Pour Nadia, qui tient un gîte à Flic en Flac, chaque saison creuse depuis dix ans ressemble à la précédente : des chambres vides trop longtemps, des réservations qui s’annulent, une trésorerie qui respire à peine. Pour le guide touristique qui attend ses groupes à Grand-Baie, ou pour l’artisan qui étale ses créations sur un marché de l’île un matin sans clients, la contre-performance du tourisme mauricien n’est pas une donnée abstraite. C’est une pression qui s’accumule saison après saison.
C’est à partir de ce vécu quotidien que le Dr A. Robin Ramessur, titulaire d’un MSc, d’un PhD et d’un MBA, a construit une proposition technique détaillée pour relancer durablement le secteur. Le document, articulé autour de dix piliers stratégiques, fixe un cap précis : deux millions de touristes par an et cent milliards de roupies de recettes annuelles.

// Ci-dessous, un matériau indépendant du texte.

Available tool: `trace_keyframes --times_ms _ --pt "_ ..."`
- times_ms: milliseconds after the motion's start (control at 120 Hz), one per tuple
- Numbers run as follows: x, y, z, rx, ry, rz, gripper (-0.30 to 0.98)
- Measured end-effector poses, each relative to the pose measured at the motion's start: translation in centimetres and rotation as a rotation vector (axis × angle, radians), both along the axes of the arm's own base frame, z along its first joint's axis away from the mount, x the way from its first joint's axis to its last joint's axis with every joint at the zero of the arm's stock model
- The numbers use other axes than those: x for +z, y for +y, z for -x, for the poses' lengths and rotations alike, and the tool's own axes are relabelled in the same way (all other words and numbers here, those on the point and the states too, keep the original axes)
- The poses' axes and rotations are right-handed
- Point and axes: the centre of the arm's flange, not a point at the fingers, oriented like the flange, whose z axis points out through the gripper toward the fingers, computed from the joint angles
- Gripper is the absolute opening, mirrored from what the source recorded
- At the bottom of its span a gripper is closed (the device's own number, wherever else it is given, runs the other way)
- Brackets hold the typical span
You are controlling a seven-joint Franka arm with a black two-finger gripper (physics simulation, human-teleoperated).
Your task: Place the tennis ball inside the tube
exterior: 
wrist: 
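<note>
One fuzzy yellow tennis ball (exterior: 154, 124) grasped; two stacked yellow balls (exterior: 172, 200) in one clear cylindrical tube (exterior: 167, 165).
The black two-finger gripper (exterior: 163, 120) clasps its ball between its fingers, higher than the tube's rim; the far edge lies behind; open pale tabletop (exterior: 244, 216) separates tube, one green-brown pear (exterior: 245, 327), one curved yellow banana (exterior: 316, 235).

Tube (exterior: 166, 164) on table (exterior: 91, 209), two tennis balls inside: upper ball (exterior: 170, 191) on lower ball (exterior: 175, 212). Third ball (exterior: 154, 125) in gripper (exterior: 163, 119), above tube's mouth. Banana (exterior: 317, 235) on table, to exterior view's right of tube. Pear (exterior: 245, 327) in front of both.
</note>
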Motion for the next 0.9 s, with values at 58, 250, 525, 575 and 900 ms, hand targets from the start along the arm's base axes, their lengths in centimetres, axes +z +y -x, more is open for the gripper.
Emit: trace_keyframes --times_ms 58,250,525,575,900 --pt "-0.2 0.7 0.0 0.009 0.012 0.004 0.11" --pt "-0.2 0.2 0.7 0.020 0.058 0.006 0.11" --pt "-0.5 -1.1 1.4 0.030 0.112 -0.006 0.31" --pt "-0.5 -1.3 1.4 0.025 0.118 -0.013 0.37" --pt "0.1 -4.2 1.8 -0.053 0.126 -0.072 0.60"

Le constat de départ est sévère. Pendant des années, les arrivées touristiques à Maurice ont stagné, inférieures aux standards régionaux et internationaux, pendant que des concurrents comme les Maldives, les Seychelles et Zanzibar captaient une part croissante des voyageurs aisés. La dépendance à quelques marchés européens traditionnels, une gouvernance fragmentée, un manque de coordination entre les secteurs public et privé, une opacité dans les décisions et un sous-investissement chronique dans les nouvelles technologies et la formation ont conjugué leurs effets pour fragiliser la position de l’île sur la scène mondiale.

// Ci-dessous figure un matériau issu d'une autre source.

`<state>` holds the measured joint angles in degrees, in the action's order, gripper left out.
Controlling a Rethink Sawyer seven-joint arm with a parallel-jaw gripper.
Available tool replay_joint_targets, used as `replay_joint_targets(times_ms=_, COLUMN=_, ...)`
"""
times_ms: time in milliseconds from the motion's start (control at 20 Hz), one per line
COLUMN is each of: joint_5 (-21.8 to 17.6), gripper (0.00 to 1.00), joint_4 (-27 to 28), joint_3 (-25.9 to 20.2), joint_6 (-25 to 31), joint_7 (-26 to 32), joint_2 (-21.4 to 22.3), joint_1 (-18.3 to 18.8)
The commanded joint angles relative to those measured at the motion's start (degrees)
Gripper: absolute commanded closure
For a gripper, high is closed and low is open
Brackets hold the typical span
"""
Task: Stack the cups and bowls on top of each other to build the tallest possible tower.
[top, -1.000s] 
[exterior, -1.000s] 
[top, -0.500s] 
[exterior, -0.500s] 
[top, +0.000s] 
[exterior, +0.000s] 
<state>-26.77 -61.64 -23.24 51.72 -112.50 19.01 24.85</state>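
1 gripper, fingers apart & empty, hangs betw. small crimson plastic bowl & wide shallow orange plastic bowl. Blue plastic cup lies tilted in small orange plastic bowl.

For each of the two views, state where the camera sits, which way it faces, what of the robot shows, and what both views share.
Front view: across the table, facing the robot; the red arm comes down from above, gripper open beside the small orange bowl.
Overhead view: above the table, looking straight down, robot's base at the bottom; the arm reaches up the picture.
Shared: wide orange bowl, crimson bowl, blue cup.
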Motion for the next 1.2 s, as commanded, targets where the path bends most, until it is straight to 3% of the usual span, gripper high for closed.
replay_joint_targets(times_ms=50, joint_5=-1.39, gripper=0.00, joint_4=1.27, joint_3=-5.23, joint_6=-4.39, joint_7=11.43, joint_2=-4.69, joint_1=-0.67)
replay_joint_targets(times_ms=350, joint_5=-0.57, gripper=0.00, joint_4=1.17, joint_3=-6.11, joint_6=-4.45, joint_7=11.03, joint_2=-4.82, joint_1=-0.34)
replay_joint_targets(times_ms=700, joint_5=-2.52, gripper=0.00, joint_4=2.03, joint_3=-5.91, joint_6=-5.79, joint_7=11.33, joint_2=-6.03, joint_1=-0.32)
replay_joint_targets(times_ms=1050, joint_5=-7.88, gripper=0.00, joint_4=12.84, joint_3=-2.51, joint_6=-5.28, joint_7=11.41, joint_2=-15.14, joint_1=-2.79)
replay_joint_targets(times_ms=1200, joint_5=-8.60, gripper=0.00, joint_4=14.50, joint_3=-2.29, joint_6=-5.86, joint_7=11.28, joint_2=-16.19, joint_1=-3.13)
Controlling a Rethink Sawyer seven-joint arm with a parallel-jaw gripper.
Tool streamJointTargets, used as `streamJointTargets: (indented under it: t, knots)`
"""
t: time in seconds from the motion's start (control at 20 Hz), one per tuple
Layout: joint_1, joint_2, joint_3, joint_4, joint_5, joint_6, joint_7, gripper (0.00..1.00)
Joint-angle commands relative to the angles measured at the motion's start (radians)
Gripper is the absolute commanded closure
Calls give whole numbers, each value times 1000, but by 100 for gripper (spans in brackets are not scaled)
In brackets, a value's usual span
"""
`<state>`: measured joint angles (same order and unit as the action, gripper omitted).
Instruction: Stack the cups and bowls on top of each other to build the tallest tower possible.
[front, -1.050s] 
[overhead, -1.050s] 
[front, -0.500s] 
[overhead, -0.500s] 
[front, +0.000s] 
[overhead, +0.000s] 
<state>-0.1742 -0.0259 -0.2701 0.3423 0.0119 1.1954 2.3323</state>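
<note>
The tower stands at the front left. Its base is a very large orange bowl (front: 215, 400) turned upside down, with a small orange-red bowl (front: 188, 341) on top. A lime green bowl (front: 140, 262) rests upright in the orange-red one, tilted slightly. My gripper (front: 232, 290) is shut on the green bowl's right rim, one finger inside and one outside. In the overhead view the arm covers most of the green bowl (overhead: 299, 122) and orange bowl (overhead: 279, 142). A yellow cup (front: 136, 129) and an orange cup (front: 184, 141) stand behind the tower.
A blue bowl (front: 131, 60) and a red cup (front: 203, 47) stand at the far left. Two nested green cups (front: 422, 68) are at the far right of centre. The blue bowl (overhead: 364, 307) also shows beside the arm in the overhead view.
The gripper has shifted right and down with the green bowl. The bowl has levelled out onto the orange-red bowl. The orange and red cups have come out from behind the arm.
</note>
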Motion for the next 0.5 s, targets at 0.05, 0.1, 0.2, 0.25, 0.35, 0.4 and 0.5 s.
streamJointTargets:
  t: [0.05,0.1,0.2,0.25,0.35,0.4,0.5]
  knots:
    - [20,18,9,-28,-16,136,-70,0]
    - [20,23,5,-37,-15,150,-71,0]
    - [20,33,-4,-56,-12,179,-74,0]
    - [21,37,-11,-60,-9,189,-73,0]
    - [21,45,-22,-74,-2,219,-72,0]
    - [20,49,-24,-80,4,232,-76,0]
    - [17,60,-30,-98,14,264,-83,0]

Pour les prestataires locaux, le volet le plus concret du plan touche à l’accès aérien. La proposition préconise une libéralisation totale, à travers une politique de ciel ouvert qui implique la modernisation des accords de services aériens existants, la suppression des restrictions sur les fréquences et les capacités, et la création d’une unité dédiée au développement des routes aériennes. Des incitations structurées, comprenant du soutien marketing, des roadshows conjoints et un partage des risques, seraient proposées aux compagnies régulières, aux transporteurs à bas coût et aux opérateurs charter. Plus de connexions directes signifient, concrètement, davantage de visiteurs susceptibles de remplir les établissements, de solliciter les guides, d’animer les marchés.

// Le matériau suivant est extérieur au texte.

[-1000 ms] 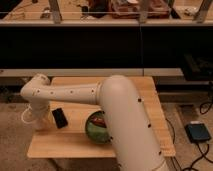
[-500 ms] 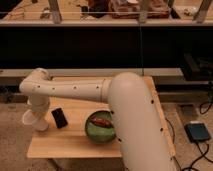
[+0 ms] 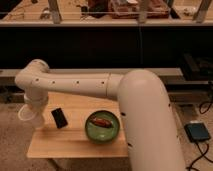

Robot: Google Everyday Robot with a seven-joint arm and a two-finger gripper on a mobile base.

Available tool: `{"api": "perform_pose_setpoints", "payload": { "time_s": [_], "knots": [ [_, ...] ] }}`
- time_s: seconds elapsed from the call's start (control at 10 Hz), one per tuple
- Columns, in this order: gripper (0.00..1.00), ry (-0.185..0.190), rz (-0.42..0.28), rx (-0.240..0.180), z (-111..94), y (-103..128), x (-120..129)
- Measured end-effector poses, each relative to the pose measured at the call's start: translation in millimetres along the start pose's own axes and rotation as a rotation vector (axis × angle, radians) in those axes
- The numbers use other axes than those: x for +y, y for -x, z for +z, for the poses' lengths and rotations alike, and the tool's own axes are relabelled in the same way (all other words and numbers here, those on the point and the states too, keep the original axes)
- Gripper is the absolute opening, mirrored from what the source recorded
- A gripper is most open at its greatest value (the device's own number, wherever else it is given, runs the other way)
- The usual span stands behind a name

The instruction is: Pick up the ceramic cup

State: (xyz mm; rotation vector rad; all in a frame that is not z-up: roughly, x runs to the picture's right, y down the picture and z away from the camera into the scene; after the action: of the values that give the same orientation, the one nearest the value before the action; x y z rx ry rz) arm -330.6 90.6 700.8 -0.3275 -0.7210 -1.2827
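The ceramic cup is small and white, and hangs at the table's left edge, partly past it. My gripper reaches down from the white wrist right at the cup and is shut on it; the cup looks lifted off the wooden table. The fingers are mostly hidden by the wrist and the cup. The long white arm stretches in from the right foreground across the table.
A black flat object lies just right of the cup. A green bowl with a reddish-brown item inside stands mid-table. A dark counter runs behind the table. A grey-blue device with a cable lies on the floor at right.
The wrist and cup have shifted left and slightly up, so the cup now sits farther out past the table's left edge. The bowl and the black object have not moved.
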Motion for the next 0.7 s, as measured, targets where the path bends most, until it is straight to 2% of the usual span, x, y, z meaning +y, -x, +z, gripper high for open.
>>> {"api": "perform_pose_setpoints", "payload": {
  "time_s": [0.1, 0.2, 0.5, 0.7],
  "knots": [
    [0.0, -0.001, -0.004, 0.007, -10.1, -0.9, -3.3],
    [0.0, -0.001, -0.008, 0.005, -11.4, 1.4, -2.1],
    [0.0, -0.006, 0.001, 0.008, -21.9, -0.1, 23.4],
    [0.0, -0.008, 0.001, 0.006, -25.4, 2.4, 20.5]
  ]
}}
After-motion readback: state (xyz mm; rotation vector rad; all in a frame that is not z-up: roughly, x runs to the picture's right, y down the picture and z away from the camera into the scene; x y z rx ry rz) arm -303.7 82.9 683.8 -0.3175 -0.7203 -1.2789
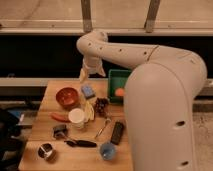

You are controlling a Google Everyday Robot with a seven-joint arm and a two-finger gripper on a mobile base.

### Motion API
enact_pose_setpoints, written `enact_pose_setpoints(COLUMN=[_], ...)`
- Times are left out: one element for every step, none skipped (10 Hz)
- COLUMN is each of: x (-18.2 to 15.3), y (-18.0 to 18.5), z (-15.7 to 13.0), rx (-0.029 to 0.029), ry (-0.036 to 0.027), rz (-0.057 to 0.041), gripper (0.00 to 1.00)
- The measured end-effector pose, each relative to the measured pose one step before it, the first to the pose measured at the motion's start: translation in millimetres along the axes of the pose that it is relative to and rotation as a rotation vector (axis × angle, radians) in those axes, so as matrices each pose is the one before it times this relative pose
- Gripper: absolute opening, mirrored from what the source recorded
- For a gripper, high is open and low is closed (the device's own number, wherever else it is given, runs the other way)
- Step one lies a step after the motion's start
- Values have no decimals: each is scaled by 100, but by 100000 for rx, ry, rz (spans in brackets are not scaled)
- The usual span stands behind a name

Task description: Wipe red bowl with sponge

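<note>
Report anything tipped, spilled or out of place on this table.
Nothing stands out. The red bowl sits upright, the sponge lies flat beside it, and nothing looks spilled on the table. The claw hangs open near the sponge, holding nothing.

Gripper (85,76): above the table (52,90) back edge, jaws apart, clear air beneath. Sponge (88,91): top unobstructed, green tray (114,80) alongside. Red bowl (67,96): open above, white cup (76,116) near its front.
</note>
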Motion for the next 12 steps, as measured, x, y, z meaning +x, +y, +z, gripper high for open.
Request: enact_pose_setpoints(x=[-672, -724, -615, -618, -562, -301, -340, 149, 269, 429, 179, -52], y=[427, 384, 155, -75, -625, -320, -83, -496, -454, -163, -167, 15], z=[955, 1041, 776, 682, 1009, 556, 880, 1180, 1297, 988, 448, -61], rx=[-910, -1340, -854, -975, -303, -329, -1605, -1577, -1741, -888, 130, 31], ry=[78, 261, 321, 546, 1084, 783, 832, 1065, 275, -813, -430, -140], rz=[-1995, -1609, -872, -531, -139, -28, 469, 1265, 1242, 244, -176, 106], gripper=[80, 80, 80, 80, 80, 80, 80, 80, 80, 80, 80, 80])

La diversification des marchés émetteurs constitue un autre axe central. Le plan propose de réduire la dépendance à l’Europe occidentale au profit de marchés à fort potentiel : Russie et Europe de l’Est, Inde, Chine, Corée du Sud, Moyen-Orient, Scandinavie, Canada et Amérique du Nord et du Sud. Pour chaque marché, des actions ciblées sont recommandées, notamment des campagnes localisées en langue russe et dans d’autres langues d’Europe de l’Est, des forfaits mariage et lune de miel pour le segment indien premium, ou encore un positionnement axé sur le tourisme durable pour les voyageurs éco-conscients de Scandinavie. L’authenticité culturelle mauricienne, la diversité gastronomique et la sécurité de l’île sont identifiées comme des atouts à valoriser systématiquement auprès de ces nouvelles clientèles.
Sur les marchés historiques, France, Allemagne, Royaume-Uni, Italie et Afrique du Sud, la stratégie ne vise plus à maintenir un tourisme de routine. Des campagnes multi-segments ciblant les familles, les seniors et les voyageurs en solo, accompagnées de partenariats culturels et gastronomiques, sont recommandées pour rafraîchir l’image de Maurice auprès de clientèles fidèles, mais de plus en plus exigeantes.
Par ailleurs, la réforme institutionnelle prévue conditionne tout le reste. Richard Duval, ministre du Tourisme, et Sydney Pierre, ministre délégué, sont présentés dans la proposition comme les acteurs centraux du redressement. Le document recommande une refonte en profondeur de la Mauritius Tourism Promotion Authority, la MTPA, dotée d’une nouvelle mission, d’une structure modernisée, de recrutements de profils experts et d’indicateurs de performance rendus publics. Un Conseil Stratégique du Tourisme, présidé par le gouvernement et incluant le secteur privé, est également recommandé pour renforcer la transparence budgétaire et l’efficacité des appels d’offres.
La proposition insiste enfin sur le fait que cette transformation ne peut réussir sans une adoption sérieuse du numérique. Optimisation du référencement en ligne, recours aux influenceurs, storytelling immersif et contenus multilingues sont présentés comme des leviers incontournables pour atteindre les voyageurs modernes là où ils planifient leurs séjours.
Ce que le plan ne dit pas encore, c’est combien de temps il faudra aux familles de Flic en Flac et aux guides de Grand-Baie pour sentir, dans leur quotidien, que quelque chose a vraiment changé.